[YOUR ASSIGNMENT]:
Search term "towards": please copy every line of the records below that contains it.

EXTRACTED ENTRIES START

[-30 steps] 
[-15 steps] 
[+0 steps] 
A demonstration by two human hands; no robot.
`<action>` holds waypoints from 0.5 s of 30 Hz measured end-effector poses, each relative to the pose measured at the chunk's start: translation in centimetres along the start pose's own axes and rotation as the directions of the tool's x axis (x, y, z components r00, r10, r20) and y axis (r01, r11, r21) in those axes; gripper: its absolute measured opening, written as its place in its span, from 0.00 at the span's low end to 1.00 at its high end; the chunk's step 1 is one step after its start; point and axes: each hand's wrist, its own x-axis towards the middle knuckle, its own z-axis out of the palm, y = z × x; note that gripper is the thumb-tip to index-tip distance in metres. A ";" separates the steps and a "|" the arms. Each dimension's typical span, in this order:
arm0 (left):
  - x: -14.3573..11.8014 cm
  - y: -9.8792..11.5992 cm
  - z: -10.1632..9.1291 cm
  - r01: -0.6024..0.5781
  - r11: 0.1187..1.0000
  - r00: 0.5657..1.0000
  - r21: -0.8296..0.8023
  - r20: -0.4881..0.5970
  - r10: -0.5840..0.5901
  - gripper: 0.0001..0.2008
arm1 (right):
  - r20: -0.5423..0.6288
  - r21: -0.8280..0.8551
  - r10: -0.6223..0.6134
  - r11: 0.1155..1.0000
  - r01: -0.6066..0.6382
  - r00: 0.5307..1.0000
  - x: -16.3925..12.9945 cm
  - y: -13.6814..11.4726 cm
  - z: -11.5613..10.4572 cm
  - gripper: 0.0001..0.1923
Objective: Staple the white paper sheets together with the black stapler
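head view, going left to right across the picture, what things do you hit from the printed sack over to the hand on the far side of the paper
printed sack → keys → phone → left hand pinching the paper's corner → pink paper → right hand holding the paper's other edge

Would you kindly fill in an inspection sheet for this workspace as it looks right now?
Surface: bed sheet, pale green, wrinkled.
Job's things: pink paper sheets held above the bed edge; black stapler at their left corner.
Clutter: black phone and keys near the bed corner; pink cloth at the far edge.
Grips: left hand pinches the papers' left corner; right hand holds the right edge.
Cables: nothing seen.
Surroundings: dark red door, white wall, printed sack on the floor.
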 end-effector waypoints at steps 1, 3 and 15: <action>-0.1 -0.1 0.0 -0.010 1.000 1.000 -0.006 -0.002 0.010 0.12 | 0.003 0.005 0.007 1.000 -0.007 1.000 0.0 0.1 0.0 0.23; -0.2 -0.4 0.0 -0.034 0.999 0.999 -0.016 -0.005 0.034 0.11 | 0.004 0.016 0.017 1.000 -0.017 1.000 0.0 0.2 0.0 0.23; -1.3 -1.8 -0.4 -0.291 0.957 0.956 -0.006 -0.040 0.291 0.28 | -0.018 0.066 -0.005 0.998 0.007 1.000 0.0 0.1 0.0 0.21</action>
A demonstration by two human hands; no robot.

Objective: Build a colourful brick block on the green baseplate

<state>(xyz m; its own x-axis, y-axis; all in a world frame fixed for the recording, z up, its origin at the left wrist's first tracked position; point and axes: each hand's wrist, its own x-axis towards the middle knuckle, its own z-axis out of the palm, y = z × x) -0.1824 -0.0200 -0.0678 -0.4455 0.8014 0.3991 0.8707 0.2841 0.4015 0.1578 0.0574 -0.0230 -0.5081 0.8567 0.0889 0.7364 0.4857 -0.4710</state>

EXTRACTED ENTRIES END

[REPLY TO THE TASK]:
`<action>` holds waypoints from 0.5 s of 30 Hz measured end-effector poses, each relative to the pose measured at the chunk's start: translation in centimetres along the start pose's own axes and rotation as the directions of the tool's x axis (x, y, z components r00, r10, r20) and y axis (r01, r11, r21) in those axes; gripper: its absolute measured opening, written as its place in its span, from 0.00 at the span's low end to 1.00 at its high end; the chunk's step 1 is one step after its start; point and axes: each hand's wrist, its own x-axis towards the middle knuckle, its own z-axis out of the palm, y = z × x; note that gripper is the thumb-tip to index-tip distance in metres. A ";" separates the steps and a "|" the arms. Each dimension's typical span, in this order:
<state>(xyz m; its own x-axis, y-axis; all in a world frame fixed for the recording, z up, its origin at the left wrist's first tracked position; point and axes: each hand's wrist, its own x-axis towards the middle knuckle, its own z-axis out of the palm, y = z × x) -0.1824 -0.0200 -0.0678 -0.4455 0.8014 0.3991 0.8707 0.2841 0.4015 0.1578 0.0574 -0.0230 -0.5081 0.8567 0.0889 0.7364 0.4857 -0.4710</state>

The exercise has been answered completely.